Voter Verified, Inc. held U.S. Reissue Patent RE40,449, titled “Auto-Verifying Voting System and Voting Method,” which claimed a computer-implemented system allowing voters to cast ballots, verify their votes on-screen, and confirm submission for tabulation. The patent was directed to the problem of verifiable, tamper-resistant electronic voting.

Voter Verified sued Election Systems & Software (ES&S) in the Middle District of Florida, which dismissed the claims as patent ineligible under § 101. The court also applied issue preclusion based on prior related litigation. Voter Verified appealed to the Federal Circuit.

The Court’s Holding

The Federal Circuit affirmed. The court held that the asserted claims were directed to the abstract idea of “voting, verifying the vote, and submitting the vote for tabulation” — a fundamental civic activity that humans have performed for hundreds of years, and which had been adapted to computerized systems without the addition of any inventive concept. At Alice step one, the court concluded the claims were directed to an abstract idea; at step two, the computerized implementation did not add anything “significantly more” than well-understood, routine, conventional activity.
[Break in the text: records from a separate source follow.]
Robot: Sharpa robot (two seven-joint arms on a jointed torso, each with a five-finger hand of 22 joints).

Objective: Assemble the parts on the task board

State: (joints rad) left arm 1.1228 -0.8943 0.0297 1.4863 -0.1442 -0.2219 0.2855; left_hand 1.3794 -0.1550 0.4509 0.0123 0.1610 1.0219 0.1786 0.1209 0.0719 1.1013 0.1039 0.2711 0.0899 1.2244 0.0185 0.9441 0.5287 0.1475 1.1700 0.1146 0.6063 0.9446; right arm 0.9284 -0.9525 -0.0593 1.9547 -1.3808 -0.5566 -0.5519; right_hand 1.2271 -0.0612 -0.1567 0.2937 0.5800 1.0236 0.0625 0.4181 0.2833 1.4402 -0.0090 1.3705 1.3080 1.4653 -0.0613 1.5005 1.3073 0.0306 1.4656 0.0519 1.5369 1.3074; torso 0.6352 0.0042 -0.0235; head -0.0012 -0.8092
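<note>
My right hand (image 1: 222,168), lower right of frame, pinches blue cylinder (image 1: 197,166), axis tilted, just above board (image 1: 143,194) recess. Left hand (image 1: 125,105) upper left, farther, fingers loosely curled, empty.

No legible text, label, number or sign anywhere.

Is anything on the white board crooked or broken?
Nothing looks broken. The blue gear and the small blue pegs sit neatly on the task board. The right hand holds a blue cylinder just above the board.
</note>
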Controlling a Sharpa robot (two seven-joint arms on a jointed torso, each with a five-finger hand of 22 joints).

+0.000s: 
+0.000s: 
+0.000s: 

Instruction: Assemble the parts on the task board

The court also affirmed the application of issue preclusion: because Voter Verified had previously litigated and lost a § 101 challenge involving the same patent against a different defendant, and had a full and fair opportunity to litigate that issue, it was barred from re-litigating the same eligibility question in a new case.

Key Takeaways

  • Computerizing a longstanding human activity — such as voting, verifying, and tabulating — does not automatically make it patent eligible; the abstract idea does not become patentable simply by implementing it on a computer.
  • Issue preclusion can bar re-litigation of a § 101 invalidity finding across different defendants if the patent owner had a full and fair opportunity to litigate the question previously.
  • The case illustrates the difficulty of obtaining patent protection for civic or governmental process improvements implemented in software.

Why It Matters

Voter Verified illustrates that the Alice framework applies with equal force to socially important technologies. Electronic voting systems may address real problems — security, verification, fraud prevention — but that does not automatically make the underlying computer-implemented methods patent eligible if the core concept is a traditional human activity. The case also highlighted how § 101 findings can estop patent owners from re-litigating eligibility across multiple lawsuits, making a single lost § 101 battle potentially decisive for the patent’s entire commercial life.